ASSIGNMENT
From the data below, return each line in which the string "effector" is found.

EXERCISE DATA
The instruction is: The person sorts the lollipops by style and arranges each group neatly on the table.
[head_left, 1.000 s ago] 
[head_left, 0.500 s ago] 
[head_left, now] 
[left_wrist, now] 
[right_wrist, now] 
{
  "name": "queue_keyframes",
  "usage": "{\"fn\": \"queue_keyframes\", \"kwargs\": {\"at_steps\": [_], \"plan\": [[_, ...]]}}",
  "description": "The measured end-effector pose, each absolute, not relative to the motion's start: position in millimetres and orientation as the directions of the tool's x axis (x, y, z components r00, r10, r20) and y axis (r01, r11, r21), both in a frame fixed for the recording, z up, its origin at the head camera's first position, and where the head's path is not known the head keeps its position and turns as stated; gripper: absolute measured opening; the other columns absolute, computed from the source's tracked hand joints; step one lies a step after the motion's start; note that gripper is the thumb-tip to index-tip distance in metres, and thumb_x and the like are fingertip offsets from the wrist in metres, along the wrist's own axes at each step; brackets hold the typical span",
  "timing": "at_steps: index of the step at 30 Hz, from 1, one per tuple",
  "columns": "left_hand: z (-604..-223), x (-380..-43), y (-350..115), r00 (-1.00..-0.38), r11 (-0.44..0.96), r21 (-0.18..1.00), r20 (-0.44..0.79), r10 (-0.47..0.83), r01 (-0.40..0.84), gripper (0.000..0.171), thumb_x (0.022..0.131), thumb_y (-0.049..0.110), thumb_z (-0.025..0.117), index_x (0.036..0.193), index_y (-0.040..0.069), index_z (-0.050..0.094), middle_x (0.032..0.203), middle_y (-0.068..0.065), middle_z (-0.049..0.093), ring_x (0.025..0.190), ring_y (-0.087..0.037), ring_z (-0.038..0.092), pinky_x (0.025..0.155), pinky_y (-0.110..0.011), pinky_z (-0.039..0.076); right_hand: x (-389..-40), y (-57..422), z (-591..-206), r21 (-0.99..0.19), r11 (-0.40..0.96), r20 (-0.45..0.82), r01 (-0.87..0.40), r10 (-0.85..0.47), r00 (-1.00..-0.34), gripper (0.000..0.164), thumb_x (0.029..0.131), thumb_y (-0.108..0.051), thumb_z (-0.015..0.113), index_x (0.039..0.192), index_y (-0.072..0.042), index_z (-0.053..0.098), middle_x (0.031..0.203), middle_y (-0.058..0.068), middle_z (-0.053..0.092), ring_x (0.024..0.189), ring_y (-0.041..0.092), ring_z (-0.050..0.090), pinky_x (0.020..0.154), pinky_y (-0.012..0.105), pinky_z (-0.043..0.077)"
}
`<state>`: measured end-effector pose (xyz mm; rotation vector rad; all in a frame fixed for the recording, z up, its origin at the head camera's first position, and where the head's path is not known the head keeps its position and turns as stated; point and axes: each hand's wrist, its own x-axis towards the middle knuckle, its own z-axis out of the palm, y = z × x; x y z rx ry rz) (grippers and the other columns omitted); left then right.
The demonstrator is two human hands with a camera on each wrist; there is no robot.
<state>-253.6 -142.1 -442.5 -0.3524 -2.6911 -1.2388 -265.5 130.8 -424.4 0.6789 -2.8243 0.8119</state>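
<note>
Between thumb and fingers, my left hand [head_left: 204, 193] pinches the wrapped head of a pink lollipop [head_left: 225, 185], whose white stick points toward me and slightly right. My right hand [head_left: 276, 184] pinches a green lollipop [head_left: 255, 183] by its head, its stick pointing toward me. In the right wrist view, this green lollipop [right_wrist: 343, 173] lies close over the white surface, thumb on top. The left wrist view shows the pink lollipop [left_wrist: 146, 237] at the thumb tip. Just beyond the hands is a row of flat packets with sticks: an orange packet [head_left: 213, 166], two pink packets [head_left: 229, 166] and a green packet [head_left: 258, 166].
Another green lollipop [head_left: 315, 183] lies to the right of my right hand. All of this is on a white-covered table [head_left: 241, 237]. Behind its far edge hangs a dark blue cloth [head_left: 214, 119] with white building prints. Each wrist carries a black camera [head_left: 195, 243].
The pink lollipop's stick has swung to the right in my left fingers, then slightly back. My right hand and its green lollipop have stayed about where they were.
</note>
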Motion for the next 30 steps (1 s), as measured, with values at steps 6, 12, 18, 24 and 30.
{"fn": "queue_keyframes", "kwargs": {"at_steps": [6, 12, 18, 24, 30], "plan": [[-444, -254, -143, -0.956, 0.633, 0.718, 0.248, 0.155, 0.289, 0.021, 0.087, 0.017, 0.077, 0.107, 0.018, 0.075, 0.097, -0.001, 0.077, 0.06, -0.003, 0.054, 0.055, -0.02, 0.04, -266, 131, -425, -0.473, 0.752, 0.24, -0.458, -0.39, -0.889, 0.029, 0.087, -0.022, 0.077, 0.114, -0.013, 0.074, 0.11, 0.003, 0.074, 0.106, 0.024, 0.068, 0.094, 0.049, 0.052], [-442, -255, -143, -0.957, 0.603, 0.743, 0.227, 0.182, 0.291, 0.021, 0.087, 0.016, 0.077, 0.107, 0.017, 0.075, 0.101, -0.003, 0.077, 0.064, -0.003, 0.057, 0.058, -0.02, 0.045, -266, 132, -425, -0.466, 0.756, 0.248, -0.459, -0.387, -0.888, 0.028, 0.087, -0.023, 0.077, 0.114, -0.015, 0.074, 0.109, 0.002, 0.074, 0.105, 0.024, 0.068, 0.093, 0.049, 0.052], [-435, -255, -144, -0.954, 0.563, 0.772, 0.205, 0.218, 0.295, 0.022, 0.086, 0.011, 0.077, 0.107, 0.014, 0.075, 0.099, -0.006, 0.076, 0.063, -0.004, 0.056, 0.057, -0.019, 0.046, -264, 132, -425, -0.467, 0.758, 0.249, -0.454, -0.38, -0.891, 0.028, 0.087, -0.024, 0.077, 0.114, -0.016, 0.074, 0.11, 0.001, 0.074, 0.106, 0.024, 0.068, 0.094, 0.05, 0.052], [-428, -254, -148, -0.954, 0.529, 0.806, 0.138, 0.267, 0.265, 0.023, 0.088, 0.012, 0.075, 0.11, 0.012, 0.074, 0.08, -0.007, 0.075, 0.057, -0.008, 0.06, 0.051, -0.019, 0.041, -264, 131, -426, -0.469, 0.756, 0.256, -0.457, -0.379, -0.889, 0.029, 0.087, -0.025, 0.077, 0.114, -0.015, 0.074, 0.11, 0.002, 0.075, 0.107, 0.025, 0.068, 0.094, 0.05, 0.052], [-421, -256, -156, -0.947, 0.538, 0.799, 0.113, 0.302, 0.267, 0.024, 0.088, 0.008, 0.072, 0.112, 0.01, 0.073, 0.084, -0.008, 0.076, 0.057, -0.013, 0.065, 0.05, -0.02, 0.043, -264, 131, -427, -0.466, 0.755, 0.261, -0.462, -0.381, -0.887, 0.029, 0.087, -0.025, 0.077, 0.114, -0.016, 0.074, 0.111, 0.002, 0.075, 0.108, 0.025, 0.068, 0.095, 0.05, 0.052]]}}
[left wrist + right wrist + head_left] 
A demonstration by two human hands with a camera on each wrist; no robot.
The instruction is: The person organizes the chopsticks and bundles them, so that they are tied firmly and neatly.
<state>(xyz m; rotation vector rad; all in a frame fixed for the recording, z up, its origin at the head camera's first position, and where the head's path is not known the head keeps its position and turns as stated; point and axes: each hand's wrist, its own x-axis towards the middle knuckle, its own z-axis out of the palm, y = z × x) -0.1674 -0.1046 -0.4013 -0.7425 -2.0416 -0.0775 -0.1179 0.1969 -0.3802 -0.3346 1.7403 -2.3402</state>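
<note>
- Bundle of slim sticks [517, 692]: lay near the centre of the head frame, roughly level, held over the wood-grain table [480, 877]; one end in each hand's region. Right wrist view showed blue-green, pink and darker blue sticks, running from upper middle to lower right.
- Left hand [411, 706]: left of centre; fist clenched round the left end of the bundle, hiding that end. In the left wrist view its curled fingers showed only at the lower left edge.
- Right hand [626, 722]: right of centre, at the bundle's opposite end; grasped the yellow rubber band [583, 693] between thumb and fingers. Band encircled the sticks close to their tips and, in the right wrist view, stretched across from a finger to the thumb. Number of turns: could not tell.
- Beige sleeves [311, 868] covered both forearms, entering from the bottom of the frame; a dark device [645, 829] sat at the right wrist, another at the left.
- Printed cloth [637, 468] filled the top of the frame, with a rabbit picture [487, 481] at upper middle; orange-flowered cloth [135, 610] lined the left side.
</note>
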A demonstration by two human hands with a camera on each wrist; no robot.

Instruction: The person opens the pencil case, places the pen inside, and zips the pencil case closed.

TASK RESULT
  "description": "The measured end-effector pose, each absolute, not relative to the motion's start: position in millimetres and orientation as the directions of the tool's x axis (x, y, z components r00, r10, r20) and y axis (r01, r11, r21), both in a frame fixed for the recording, z up, its origin at the head camera's first position, and where the head's path is not known the head keeps its position and turns as stated; gripper: absolute measured opening; the other columns absolute, computed from the source's tracked hand joints; step one lies a step after the motion's start; note that gripper is the thumb-tip to index-tip distance in metres, and thumb_x and the like are fingertip offsets from the wrist in metres, along the wrist's own axes at each step; brackets hold the typical span",
`<state>`: measured end-effector pose (xyz mm; rotation vector rad; all in a frame fixed for the recording, z up, its origin at the head camera's first position, and where the head's path is not known the head keeps its position and turns as stated; point and axes: each hand's wrist, its own x-axis towards the middle knuckle, its own z-axis out of the palm, y = z × x; x y z rx ry rz) (grippers and the other columns omitted); left then right.

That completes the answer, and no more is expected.